# [Assignment]
Output all of the entries exactly as written.

Supplied data Block Start

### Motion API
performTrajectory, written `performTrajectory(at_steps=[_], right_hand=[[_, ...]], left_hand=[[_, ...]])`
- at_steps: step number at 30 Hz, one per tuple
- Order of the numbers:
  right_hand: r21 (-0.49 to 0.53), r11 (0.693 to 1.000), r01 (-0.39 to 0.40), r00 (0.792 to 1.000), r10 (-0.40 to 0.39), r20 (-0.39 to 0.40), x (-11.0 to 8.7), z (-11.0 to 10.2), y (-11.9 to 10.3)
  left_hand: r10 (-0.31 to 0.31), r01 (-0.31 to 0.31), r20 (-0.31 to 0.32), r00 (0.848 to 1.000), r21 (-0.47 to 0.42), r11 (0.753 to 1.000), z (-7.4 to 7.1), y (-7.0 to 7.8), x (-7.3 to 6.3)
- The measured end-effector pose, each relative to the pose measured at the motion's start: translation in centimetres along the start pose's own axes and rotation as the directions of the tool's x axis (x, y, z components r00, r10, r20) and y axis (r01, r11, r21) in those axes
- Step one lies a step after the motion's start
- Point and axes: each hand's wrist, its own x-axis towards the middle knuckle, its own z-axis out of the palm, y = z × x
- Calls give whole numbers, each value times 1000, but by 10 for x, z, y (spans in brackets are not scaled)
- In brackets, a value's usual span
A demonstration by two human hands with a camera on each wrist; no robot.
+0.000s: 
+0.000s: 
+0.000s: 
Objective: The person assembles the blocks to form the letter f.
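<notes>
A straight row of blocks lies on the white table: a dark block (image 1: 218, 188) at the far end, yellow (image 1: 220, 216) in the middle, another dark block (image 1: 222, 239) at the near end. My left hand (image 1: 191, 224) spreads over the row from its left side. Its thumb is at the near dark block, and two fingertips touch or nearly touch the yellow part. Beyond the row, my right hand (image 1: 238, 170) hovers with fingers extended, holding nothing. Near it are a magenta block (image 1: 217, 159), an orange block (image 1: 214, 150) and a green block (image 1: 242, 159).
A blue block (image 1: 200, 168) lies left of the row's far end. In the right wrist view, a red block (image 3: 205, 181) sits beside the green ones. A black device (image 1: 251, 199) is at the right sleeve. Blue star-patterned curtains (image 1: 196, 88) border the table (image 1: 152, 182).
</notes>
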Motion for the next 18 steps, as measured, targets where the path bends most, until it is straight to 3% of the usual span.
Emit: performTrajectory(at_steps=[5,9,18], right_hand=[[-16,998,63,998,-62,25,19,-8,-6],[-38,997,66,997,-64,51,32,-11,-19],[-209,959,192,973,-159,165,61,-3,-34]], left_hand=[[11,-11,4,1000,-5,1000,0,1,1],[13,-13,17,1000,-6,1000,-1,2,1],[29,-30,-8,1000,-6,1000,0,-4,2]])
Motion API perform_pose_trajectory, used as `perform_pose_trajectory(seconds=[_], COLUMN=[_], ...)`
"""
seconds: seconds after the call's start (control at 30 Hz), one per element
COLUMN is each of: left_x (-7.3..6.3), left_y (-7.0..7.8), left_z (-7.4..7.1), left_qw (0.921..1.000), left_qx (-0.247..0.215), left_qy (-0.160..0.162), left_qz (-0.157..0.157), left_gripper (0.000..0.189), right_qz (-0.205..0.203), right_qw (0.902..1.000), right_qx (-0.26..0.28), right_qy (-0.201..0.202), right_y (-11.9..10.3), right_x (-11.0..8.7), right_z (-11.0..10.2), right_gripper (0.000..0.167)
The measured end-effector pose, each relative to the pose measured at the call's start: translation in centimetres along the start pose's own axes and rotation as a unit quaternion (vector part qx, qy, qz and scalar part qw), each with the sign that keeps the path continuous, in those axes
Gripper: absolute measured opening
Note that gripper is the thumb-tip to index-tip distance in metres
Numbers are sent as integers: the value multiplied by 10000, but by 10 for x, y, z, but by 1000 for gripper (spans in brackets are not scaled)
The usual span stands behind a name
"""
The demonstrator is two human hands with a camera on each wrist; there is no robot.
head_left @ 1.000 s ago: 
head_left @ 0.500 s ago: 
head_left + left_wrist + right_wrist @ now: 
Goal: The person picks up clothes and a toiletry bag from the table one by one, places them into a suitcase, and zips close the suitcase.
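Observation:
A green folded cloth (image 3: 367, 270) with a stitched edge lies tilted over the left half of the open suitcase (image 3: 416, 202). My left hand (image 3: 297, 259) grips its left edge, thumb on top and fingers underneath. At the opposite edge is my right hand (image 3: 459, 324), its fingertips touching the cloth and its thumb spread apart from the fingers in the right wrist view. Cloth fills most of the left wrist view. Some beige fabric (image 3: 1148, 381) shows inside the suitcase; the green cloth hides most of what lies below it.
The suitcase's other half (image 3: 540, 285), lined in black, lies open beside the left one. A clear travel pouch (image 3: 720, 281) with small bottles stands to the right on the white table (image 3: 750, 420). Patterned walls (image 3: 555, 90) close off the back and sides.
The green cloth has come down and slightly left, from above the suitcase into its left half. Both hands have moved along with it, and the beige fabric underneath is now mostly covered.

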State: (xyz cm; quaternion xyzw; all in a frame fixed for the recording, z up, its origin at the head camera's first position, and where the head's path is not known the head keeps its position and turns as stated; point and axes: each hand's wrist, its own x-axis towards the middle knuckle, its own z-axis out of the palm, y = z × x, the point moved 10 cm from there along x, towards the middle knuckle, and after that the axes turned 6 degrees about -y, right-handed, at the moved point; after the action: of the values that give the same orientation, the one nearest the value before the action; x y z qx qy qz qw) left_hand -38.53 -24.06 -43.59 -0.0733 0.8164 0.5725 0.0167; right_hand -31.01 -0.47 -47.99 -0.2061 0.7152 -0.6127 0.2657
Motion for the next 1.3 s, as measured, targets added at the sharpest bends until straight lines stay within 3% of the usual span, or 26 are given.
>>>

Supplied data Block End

# [Solution to the exercise]
### Motion API
performTrajectory, written `performTrajectory(at_steps=[_], right_hand=[[_, ...]], left_hand=[[_, ...]])`
- at_steps: step number at 30 Hz, one per tuple
- Order of the numbers:
  right_hand: r21 (-0.49 to 0.53), r11 (0.693 to 1.000), r01 (-0.39 to 0.40), r00 (0.792 to 1.000), r10 (-0.40 to 0.39), r20 (-0.39 to 0.40), x (-11.0 to 8.7), z (-11.0 to 10.2), y (-11.9 to 10.3)
  left_hand: r10 (-0.31 to 0.31), r01 (-0.31 to 0.31), r20 (-0.31 to 0.32), r00 (0.848 to 1.000), r21 (-0.47 to 0.42), r11 (0.753 to 1.000), z (-7.4 to 7.1), y (-7.0 to 7.8), x (-7.3 to 6.3)
- The measured end-effector pose, each relative to the pose measured at the motion's start: translation in centimetres along the start pose's own axes and rotation as the directions of the tool's x axis (x, y, z components r00, r10, r20) and y axis (r01, r11, r21) in those axes
- Step one lies a step after the motion's start
- Point and axes: each hand's wrist, its own x-axis towards the middle knuckle, its own z-axis out of the palm, y = z × x
- Calls give whole numbers, each value times 1000, but by 10 for x, z, y (spans in brackets are not scaled)
- In brackets, a value's usual span
A demonstration by two human hands with a camera on each wrist; no robot.
+0.000s: 
+0.000s: 
+0.000s: 
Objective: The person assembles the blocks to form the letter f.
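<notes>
A straight row of blocks lies on the white table: a dark block (image 1: 218, 188) at the far end, yellow (image 1: 220, 216) in the middle, another dark block (image 1: 222, 239) at the near end. My left hand (image 1: 191, 224) spreads over the row from its left side. Its thumb is at the near dark block, and two fingertips touch or nearly touch the yellow part. Beyond the row, my right hand (image 1: 238, 170) hovers with fingers extended, holding nothing. Near it are a magenta block (image 1: 217, 159), an orange block (image 1: 214, 150) and a green block (image 1: 242, 159).
A blue block (image 1: 200, 168) lies left of the row's far end. In the right wrist view, a red block (image 3: 205, 181) sits beside the green ones. A black device (image 1: 251, 199) is at the right sleeve. Blue star-patterned curtains (image 1: 196, 88) border the table (image 1: 152, 182).
</notes>
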Motion for the next 18 steps, as measured, targets where the path bends most, until it is straight to 3% of the usual span.
Emit: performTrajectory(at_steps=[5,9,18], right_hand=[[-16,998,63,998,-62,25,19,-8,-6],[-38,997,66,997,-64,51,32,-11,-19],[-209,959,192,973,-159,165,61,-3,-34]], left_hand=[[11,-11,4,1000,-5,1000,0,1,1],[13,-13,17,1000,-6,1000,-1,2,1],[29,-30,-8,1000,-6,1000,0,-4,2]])
Motion API perform_pose_trajectory, used as `perform_pose_trajectory(seconds=[_], COLUMN=[_], ...)`
"""
seconds: seconds after the call's start (control at 30 Hz), one per element
COLUMN is each of: left_x (-7.3..6.3), left_y (-7.0..7.8), left_z (-7.4..7.1), left_qw (0.921..1.000), left_qx (-0.247..0.215), left_qy (-0.160..0.162), left_qz (-0.157..0.157), left_gripper (0.000..0.189), right_qz (-0.205..0.203), right_qw (0.902..1.000), right_qx (-0.26..0.28), right_qy (-0.201..0.202), right_y (-11.9..10.3), right_x (-11.0..8.7), right_z (-11.0..10.2), right_gripper (0.000..0.167)
The measured end-effector pose, each relative to the pose measured at the call's start: translation in centimetres along the start pose's own axes and rotation as a unit quaternion (vector part qx, qy, qz and scalar part qw), each with the sign that keeps the path continuous, in those axes
Gripper: absolute measured opening
Note that gripper is the thumb-tip to index-tip distance in metres
Numbers are sent as integers: the value multiplied by 10000, but by 10 for x, y, z, but by 1000 for gripper (spans in brackets are not scaled)
The usual span stands behind a name
"""
The demonstrator is two human hands with a camera on each wrist; there is no robot.
head_left @ 1.000 s ago: 
head_left @ 0.500 s ago: 
head_left + left_wrist + right_wrist @ now: 
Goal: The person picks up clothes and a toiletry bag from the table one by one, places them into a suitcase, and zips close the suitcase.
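Observation:
A green folded cloth (image 3: 367, 270) with a stitched edge lies tilted over the left half of the open suitcase (image 3: 416, 202). My left hand (image 3: 297, 259) grips its left edge, thumb on top and fingers underneath. At the opposite edge is my right hand (image 3: 459, 324), its fingertips touching the cloth and its thumb spread apart from the fingers in the right wrist view. Cloth fills most of the left wrist view. Some beige fabric (image 3: 1148, 381) shows inside the suitcase; the green cloth hides most of what lies below it.
The suitcase's other half (image 3: 540, 285), lined in black, lies open beside the left one. A clear travel pouch (image 3: 720, 281) with small bottles stands to the right on the white table (image 3: 750, 420). Patterned walls (image 3: 555, 90) close off the back and sides.
The green cloth has come down and slightly left, from above the suitcase into its left half. Both hands have moved along with it, and the beige fabric underneath is now mostly covered.
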
State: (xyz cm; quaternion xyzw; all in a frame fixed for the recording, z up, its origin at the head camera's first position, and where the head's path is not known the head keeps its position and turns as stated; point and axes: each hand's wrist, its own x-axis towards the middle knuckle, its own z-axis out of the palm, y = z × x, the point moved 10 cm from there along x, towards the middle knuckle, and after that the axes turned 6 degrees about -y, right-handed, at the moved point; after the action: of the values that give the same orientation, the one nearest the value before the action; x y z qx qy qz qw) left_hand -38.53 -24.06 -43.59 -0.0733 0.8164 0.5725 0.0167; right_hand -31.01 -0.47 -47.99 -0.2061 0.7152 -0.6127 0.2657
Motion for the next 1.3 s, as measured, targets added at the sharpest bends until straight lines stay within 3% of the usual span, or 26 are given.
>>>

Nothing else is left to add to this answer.